Are Smart People Mentally Healthier?

As a species, we hold intelligence as a value and often infer that being “smart” gives a person options and makes all things better in their lives. In mental health, there is no direct correlation. In fact, there may be an inverse one. Higher intelligence may be understandably associated with greater potential for developing mental illness.

In forty years of clinical practice, I have observed that depressions and serious thought disorders occur more frequently and with greater intensity in people with conspicuously higher intelligence. Are smart people mentally healthier? Not necessarily.

About Intelligence

Intelligence has been defined in many ways.

“Intelligence”, as used here, has two basic components. 1) The ability to learn new information, and 2) The ability to adaptively apply information that has been learned to new situations. People who have broad capacities in both of these areas are those who will be seen as being smart and will often score well on standardized intelligence tests.

A person with higher intelligence is aware of more and is processing new information at a higher rate than people with less of this “adaptive” learning intelligence.

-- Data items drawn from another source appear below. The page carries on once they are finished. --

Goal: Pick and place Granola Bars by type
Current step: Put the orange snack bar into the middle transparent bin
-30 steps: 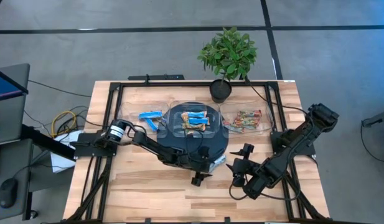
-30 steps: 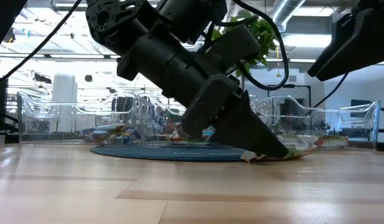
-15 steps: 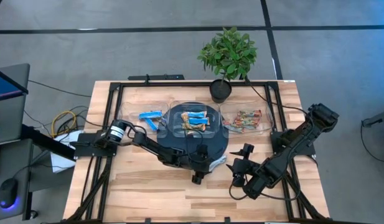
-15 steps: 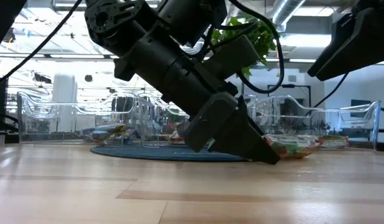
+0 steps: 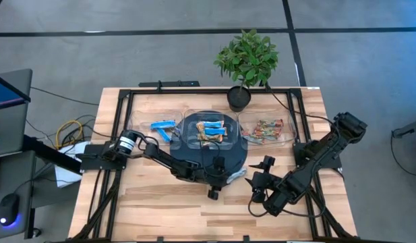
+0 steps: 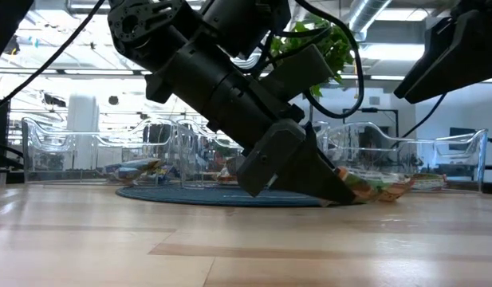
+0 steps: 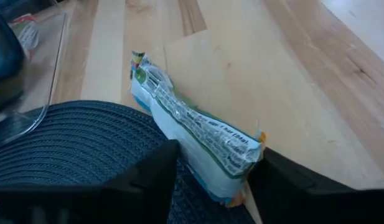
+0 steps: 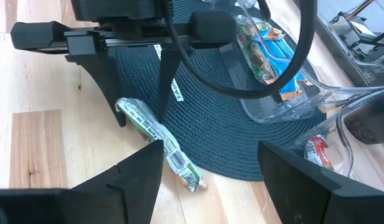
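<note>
The left gripper [image 5: 224, 181] is shown lowered at the front edge of the round blue woven mat [image 5: 194, 156], near the middle of the table [image 5: 154, 206]. Compared with 1 second earlier, its fingers have been drawn inward and now stand on either side of a pale silver-green granola bar [image 7: 195, 140], which lies half on the mat's rim and half on bare wood. In the left wrist view the 2 dark fingers are seen close against the wrapper's flanks; whether the bar is already clamped cannot be told, as the closing appears unfinished. In the low view the fingertips have been brought down to the table surface. This is judged to be the grasp step for 1 bar; lifting and sorting are not yet done. The right gripper [image 5: 262, 177] waits beside the mat toward the front right of the table, jaws apart and empty. Other bars are held in the clear tray [image 5: 187, 115] along the table's back edge.
</note>
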You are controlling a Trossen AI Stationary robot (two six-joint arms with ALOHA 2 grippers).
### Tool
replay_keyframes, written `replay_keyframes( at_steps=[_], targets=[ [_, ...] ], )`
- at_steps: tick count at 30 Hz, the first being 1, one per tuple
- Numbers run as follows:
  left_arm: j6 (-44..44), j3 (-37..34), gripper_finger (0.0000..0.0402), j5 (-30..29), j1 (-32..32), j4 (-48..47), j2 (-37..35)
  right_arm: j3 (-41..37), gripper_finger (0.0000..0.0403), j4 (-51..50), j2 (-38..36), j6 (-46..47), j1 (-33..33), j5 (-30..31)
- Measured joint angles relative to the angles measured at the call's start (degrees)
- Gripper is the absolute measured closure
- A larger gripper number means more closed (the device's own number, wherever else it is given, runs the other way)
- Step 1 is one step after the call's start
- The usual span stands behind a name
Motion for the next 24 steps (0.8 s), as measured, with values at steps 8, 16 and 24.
replay_keyframes(
  at_steps=[8, 16, 24],
  targets=[
    [0.0, 0.0, 0.0283, 0.0, 0.0, -0.1, 0.0, 0.0, 0.0148, 0.0, 0.0, 0.0, 0.0, 0.0],
    [0.1, 0.0, 0.0309, 0.0, 0.0, 0.0, 0.0, 0.0, 0.0148, 0.0, 0.0, 0.0, 0.0, 0.0],
    [2.1, 0.0, 0.0324, -3.2, 0.0, 1.1, 0.0, 0.0, 0.0148, 0.0, 0.0, 0.0, 0.0, 0.0]
  ],
)
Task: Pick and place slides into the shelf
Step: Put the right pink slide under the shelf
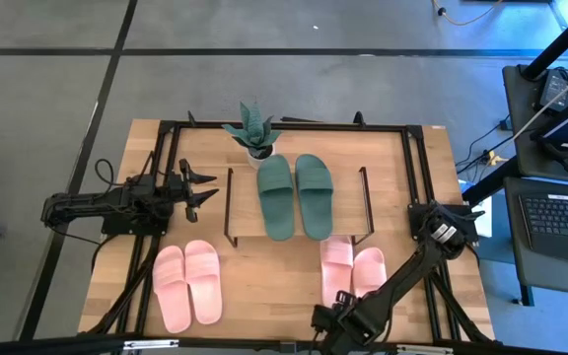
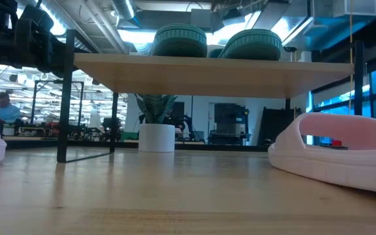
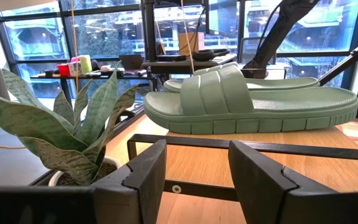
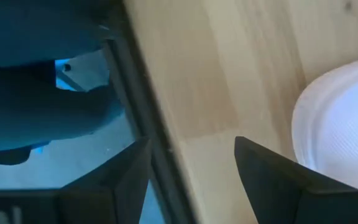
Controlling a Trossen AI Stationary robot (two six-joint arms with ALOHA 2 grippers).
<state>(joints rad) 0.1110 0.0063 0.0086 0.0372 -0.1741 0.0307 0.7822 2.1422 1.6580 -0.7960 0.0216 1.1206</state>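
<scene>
- The shelf [image 1: 297,202] stands mid-worktop: a pale, smooth wooden board on thin black wire legs. I take it as my landmark.
- On top of the shelf lies the dark green pair [image 1: 295,194], side by side, made of matte rubber with rounded toes and a wide ribbed strap.
- On the worktop [image 1: 254,266] in front of the shelf, toward its left end, rests one light pink pair [image 1: 187,283], soles down and touching each other.
- In front of the shelf's right end sits the other pink pair [image 1: 352,267], one slide partly under the board's edge.
- Behind the shelf's left part stands a small potted plant [image 1: 253,130] with stiff, mottled, pointed leaves in a white pot.
- The left gripper [image 1: 205,187] hovers just beside the shelf's left end, its fingers [image 3: 146,169] spread apart with nothing between them.
- The right gripper [image 4: 191,168] is at the worktop's front edge, well in front of the shelf's right half, fingers parted and empty.
- The level view alone shows the board's underside, the green toes peeking over its rim, and a pink slide's [image 2: 335,150] thick, finely textured sole.
- The left wrist view alone shows the green sole's notched side edge; the right wrist view shows pale wood grain and a pink toe's dimpled surface.
- Far behind, a person [image 2: 6,109] sits in the room.
</scene>
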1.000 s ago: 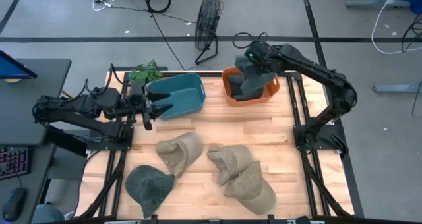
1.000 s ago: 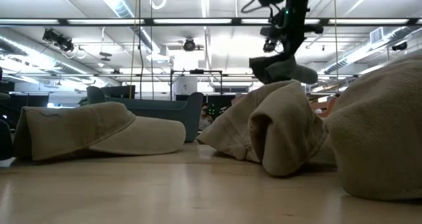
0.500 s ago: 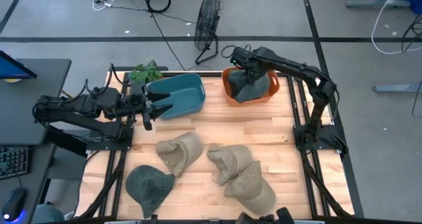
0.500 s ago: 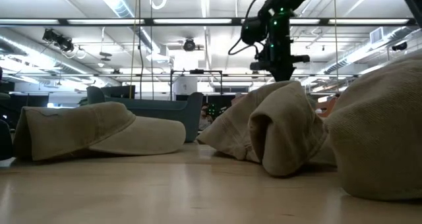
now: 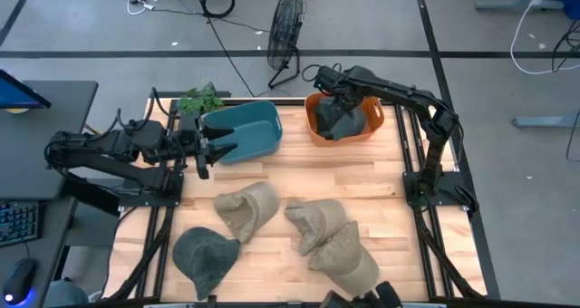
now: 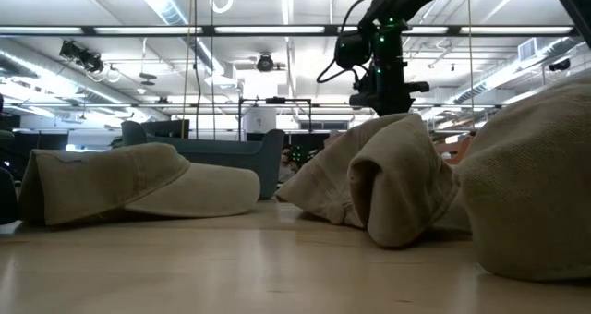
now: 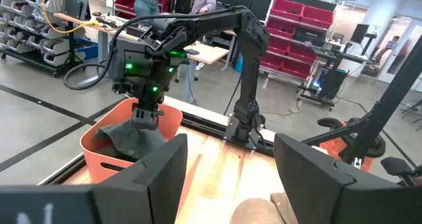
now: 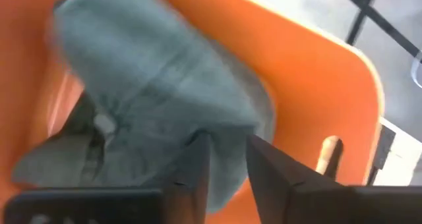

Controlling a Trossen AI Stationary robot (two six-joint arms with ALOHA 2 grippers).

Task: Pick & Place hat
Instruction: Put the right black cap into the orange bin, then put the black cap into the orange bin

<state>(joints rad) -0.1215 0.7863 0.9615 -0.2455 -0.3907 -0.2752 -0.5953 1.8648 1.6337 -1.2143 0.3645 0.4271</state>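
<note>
while apparently gripped, grey hat (image 8: 158,112) fills orange bin (image 8: 316,99).

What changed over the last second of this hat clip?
The right gripper came down from above the orange bin, lowering the dark green hat into it; its jaws are still pinched on the fabric. The left gripper stayed at the blue bin, and the four hats on the table did not move.

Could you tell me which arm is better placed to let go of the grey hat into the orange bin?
The right arm: its tool already sits down inside the orange bin, pinching the grey hat. The left tool waits by the blue bin, across the table.
</note>
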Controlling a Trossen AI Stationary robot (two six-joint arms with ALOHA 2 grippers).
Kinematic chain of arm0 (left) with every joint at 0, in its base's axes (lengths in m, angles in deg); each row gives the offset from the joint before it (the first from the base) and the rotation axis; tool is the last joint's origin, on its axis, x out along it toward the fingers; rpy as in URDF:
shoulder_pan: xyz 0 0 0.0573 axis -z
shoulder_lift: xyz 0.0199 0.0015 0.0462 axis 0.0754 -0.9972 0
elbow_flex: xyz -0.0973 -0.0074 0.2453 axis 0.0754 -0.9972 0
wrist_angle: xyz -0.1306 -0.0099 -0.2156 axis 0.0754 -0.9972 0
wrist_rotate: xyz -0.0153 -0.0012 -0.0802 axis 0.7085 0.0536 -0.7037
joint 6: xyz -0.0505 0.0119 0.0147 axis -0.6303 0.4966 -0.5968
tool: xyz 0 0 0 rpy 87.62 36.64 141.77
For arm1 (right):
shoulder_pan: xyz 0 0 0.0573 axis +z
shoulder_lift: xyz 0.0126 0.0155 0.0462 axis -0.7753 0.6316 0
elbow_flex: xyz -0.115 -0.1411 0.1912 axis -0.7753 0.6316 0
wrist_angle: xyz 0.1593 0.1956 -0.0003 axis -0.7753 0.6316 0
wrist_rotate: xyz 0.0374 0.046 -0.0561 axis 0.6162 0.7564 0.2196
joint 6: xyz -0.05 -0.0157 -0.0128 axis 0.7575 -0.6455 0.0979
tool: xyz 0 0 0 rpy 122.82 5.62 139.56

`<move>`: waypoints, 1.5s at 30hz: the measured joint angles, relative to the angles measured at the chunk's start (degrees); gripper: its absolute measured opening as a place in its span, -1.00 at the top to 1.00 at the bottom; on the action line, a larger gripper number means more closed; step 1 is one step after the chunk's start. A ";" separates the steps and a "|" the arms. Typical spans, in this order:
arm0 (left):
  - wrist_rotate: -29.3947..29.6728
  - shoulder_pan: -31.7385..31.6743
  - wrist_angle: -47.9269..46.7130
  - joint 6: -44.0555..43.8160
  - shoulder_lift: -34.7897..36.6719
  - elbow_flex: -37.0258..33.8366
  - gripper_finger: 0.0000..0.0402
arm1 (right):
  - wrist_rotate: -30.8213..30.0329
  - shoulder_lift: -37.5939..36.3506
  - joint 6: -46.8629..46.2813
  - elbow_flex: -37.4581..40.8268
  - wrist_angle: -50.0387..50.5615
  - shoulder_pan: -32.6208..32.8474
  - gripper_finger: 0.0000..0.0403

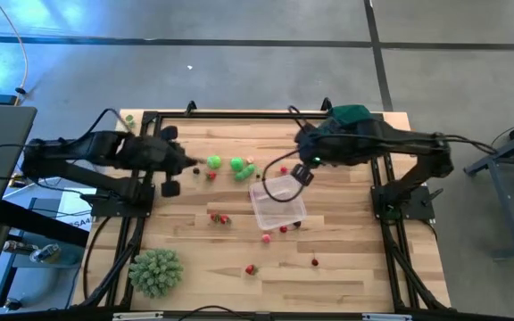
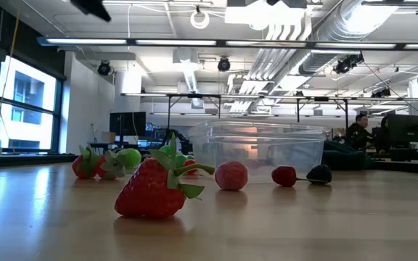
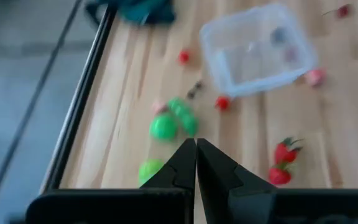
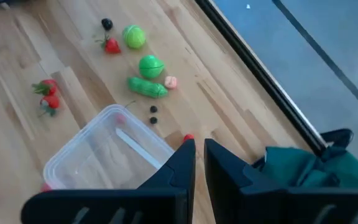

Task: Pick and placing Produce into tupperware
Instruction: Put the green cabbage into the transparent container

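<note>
The clear tupperware (image 1: 278,200) (image 4: 107,152) stands on its base in the middle of the wooden table; I see nothing inside it. The produce lies scattered around it: green pieces (image 1: 237,165) (image 4: 143,65) to its far left, strawberries (image 1: 219,218) (image 2: 154,190) to its near left, and red berries (image 1: 284,229) at its near side. My right gripper (image 1: 303,174) (image 4: 199,149) hangs above the box's far right corner, shut but for a thin slit, with nothing between its fingers. My left gripper (image 1: 190,163) (image 3: 196,149) is shut and bare above the table, left of the green pieces.
A spiky pale-green ball (image 1: 156,271) sits near the front left corner. A dark green cloth (image 1: 351,114) lies at the far right edge. Black frame rails (image 1: 141,214) run along the left, right and far sides of the table. Bare wood (image 1: 346,276) lies at the front right.
</note>
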 joint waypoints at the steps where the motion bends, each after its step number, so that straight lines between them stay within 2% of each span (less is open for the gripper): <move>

The ability of more intelligent people to absorb new information may actually render them more vulnerable to developing depression and schizophrenia.

Intelligence and Depression

The relationship between intelligence and depression has been the subject of slight research but increasing attention of therapists for many years.

The aspect of depression that is ‘reactive’ (not a genetic predisposition) is often associated with the disharmony and discomfort experienced in knowing that what ‘is’ is far afield from how a person would want it to be. The more one is aware of, the greater the chances that this disharmony will be noticed and reacted to. Each gap between what is seen as the ideal and what is actually experienced is a ‘depression seed.’ The fields of the more intelligent mind are fertile receptors of these seeds.

A less intelligent person is, simply, aware of less and while intelligence is not a requisite of depression, the old adage that “ignorance is bliss” may sometimes have some relative merit.

The more one knows, the more things there are that might make a person unhappy.

Intelligence and Thought Disorders

Schizophrenia is probably the most widely recognized form of mental illness falling under the general heading of Thought Disorders. While it is known that there is often a significant bio-genetic aspect to these illnesses, the inherited vulnerability is often triggered by real life experiences.

As the more intelligent person is processing new information at a higher volume and more quickly than a person with less latent intellectual ability, it becomes more probable that some of that new learning will be in conflict with other things the person has learned. The human mind can be deluged to the point of becoming dysfunctional by a tsunami of conflicting information.

One psychological mechanism that can kick in while attempting to resolve conflicting knowledge is the development of a thought disorder. The mind, in a sense, tries to cope with the things it ‘knows’ by creating imagined and sometimes dangerous relationships between things when, in fact, no actual relationship exists at all.

This is a core aspect of schizophrenia and other thought disorders.

The more intelligent one is the more likely one is to notice, become confused and sometimes overwhelmed by the conflicting knowledge experienced and absorbed each and every day.

In Summary

All smart people are neither depressed nor schizophrenic. Their vulnerabilities toward these mental illnesses do seem, however, to be stronger than those vulnerabilities in the less intelligent population.